Use the entries below and reproduce exactly the lines from the one containing "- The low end" down to the one containing "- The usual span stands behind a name", both of them included.
┌──
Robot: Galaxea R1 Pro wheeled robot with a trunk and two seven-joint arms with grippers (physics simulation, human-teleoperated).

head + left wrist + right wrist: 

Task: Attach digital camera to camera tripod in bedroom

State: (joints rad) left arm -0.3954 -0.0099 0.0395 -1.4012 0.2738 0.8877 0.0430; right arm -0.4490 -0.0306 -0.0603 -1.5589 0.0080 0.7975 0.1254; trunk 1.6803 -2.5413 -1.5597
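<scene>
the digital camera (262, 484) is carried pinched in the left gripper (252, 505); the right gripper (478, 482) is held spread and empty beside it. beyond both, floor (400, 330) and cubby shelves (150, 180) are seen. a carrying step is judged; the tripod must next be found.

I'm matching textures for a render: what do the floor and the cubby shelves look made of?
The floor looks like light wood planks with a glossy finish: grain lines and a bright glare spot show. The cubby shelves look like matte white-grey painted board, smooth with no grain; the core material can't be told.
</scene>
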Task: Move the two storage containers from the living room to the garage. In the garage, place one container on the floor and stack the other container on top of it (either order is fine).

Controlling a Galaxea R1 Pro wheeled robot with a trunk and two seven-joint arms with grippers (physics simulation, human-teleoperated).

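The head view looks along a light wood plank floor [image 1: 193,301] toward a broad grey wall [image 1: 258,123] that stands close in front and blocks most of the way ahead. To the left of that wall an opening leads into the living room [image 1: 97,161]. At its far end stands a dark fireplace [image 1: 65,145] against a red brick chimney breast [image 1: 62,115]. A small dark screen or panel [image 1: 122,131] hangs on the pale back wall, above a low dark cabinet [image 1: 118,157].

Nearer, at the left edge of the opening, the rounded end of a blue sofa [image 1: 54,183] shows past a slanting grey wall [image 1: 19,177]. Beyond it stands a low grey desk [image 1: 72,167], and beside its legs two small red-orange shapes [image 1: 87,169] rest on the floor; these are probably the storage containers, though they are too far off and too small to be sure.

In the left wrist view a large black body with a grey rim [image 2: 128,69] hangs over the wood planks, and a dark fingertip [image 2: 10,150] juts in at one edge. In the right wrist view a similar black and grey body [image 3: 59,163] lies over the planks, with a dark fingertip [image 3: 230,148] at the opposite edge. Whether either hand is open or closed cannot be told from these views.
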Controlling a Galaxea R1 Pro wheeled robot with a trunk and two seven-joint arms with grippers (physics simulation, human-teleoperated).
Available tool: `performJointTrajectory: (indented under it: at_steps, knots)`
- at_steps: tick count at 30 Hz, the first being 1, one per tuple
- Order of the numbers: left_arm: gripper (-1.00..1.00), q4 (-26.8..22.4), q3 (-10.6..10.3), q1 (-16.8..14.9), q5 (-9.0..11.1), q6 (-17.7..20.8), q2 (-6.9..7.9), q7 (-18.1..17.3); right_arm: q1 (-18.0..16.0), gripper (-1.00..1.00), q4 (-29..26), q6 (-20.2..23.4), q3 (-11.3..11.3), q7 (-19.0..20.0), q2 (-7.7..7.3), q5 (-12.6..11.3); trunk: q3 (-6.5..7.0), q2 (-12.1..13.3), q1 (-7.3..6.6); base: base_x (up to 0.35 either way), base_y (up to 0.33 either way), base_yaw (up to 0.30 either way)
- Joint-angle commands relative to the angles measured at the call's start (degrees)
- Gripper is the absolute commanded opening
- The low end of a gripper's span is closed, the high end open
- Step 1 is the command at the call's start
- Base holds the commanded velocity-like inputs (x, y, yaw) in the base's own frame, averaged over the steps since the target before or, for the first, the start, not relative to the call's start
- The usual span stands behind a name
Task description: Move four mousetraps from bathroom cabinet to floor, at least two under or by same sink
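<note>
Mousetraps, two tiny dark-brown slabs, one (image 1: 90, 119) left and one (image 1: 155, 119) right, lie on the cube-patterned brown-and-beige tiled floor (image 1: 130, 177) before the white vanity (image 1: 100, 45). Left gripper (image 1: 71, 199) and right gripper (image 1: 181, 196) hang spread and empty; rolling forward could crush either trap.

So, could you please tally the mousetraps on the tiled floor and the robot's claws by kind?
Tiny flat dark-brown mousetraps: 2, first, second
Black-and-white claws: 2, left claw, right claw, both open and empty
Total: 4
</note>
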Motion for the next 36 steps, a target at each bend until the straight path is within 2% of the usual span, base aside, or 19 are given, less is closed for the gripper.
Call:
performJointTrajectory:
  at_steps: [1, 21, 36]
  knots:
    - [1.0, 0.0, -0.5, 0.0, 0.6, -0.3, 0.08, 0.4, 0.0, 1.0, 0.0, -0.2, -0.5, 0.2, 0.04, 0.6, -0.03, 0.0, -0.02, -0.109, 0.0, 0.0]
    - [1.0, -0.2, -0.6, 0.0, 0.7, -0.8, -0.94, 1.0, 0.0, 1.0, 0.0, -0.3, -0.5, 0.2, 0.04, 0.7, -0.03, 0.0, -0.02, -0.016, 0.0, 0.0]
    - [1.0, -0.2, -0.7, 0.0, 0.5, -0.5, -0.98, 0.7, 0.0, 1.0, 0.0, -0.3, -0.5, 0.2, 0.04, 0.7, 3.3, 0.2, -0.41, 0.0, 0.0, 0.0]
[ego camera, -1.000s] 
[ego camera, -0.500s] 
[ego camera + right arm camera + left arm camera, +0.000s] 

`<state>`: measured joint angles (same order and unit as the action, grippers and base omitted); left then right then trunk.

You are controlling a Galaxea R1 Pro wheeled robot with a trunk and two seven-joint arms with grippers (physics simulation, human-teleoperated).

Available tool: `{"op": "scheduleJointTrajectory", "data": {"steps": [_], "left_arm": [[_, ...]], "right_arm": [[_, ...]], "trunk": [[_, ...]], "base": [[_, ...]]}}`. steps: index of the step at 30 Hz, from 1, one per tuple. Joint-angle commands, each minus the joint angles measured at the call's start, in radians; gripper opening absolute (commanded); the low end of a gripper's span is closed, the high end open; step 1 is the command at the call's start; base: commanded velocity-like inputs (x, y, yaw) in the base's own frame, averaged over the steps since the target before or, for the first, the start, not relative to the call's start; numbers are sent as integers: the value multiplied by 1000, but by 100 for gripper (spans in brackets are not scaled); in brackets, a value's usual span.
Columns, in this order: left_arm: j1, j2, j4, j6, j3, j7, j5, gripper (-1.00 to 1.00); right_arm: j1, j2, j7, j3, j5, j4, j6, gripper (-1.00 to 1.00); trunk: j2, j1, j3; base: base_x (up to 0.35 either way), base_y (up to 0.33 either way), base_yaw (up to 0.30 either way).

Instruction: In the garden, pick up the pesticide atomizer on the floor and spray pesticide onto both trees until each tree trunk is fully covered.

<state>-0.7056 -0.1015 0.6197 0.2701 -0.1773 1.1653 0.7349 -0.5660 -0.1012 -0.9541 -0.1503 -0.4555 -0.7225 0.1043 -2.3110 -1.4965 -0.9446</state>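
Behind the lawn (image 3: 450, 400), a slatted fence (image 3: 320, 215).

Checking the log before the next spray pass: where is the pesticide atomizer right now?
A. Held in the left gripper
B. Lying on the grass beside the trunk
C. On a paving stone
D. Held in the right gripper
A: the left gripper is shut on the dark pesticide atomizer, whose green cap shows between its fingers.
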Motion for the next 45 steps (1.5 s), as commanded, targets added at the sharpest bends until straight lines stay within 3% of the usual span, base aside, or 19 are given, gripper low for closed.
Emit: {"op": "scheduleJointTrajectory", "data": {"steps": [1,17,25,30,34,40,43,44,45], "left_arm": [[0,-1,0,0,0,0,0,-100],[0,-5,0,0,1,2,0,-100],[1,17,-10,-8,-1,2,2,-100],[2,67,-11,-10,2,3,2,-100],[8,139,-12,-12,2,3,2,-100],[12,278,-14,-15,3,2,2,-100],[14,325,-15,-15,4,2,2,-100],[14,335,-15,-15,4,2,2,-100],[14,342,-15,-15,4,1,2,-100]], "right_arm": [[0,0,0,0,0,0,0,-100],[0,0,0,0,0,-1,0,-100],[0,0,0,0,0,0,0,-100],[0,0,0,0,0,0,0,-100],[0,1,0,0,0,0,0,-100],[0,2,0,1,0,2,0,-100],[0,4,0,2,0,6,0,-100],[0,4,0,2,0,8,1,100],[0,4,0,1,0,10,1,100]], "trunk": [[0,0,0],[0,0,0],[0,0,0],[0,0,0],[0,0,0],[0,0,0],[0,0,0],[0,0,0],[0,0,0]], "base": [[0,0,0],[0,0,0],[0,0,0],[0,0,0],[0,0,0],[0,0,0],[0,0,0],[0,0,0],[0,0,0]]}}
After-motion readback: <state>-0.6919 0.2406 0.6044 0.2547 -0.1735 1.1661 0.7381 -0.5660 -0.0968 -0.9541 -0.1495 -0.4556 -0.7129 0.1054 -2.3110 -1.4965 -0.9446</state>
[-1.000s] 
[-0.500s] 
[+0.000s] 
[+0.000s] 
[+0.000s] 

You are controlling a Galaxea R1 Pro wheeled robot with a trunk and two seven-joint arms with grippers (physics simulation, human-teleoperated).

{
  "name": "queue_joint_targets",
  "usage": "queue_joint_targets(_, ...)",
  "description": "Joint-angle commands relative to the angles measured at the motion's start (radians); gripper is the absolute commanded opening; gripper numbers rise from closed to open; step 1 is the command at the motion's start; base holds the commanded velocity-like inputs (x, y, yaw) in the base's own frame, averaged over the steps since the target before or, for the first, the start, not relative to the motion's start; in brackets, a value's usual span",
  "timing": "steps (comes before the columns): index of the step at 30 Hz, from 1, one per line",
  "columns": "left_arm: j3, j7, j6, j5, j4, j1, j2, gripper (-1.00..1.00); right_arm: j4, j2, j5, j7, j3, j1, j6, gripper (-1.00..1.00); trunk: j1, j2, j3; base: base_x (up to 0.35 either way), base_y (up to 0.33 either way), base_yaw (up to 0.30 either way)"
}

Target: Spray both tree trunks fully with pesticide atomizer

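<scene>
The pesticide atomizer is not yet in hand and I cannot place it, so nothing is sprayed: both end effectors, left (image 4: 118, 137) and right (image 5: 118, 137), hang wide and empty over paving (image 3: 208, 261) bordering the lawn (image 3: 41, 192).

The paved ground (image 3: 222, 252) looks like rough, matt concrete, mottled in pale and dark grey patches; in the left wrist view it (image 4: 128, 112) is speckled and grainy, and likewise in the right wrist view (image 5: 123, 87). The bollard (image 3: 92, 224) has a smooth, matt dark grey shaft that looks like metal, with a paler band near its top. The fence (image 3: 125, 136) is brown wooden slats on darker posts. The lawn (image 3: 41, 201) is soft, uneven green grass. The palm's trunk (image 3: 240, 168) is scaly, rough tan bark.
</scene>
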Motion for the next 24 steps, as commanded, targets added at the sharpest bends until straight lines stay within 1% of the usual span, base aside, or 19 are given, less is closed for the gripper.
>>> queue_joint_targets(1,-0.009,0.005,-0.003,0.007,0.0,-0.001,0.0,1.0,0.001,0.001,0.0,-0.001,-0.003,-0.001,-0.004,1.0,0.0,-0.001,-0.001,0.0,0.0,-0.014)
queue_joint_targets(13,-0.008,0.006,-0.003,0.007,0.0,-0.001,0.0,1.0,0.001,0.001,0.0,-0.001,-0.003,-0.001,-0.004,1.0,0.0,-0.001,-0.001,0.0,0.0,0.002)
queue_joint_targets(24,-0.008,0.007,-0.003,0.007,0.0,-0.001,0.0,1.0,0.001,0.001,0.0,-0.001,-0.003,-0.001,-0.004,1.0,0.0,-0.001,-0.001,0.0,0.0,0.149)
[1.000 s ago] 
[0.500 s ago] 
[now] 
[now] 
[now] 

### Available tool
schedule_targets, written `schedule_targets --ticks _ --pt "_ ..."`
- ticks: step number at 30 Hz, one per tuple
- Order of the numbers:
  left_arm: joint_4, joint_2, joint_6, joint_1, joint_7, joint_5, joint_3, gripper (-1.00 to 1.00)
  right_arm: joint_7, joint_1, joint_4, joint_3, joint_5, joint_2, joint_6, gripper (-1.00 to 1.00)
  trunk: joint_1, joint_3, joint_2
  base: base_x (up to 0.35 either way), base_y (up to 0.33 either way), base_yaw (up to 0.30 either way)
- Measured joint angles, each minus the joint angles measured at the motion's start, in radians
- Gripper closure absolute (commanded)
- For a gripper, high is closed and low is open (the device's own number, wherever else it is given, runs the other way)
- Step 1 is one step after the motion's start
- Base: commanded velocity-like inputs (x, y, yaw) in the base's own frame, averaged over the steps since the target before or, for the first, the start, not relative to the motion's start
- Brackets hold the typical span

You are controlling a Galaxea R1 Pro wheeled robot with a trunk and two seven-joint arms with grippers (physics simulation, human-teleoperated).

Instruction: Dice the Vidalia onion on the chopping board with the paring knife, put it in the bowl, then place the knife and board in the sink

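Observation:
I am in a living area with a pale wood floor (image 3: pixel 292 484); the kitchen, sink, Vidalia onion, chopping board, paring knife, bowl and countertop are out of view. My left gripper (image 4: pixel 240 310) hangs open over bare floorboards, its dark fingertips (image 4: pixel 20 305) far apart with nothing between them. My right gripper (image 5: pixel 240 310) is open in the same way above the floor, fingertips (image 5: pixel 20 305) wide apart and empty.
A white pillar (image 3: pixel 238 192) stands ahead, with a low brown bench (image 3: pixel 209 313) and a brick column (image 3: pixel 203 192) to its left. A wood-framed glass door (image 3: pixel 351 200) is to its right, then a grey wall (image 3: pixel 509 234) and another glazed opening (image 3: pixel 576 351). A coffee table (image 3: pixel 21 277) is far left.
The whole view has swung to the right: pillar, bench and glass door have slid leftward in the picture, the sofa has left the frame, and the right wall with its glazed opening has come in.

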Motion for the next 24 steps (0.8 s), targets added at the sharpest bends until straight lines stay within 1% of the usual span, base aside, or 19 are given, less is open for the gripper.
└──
▸ Completed task
- The low end of a gripper's span is closed, the high end open
- Step 1 is the command at the call's start
- Base holds the commanded velocity-like inputs (x, y, yaw) in the base's own frame, averaged over the steps since the target before or, for the first, the start, not relative to the call's start
- The usual span stands behind a name

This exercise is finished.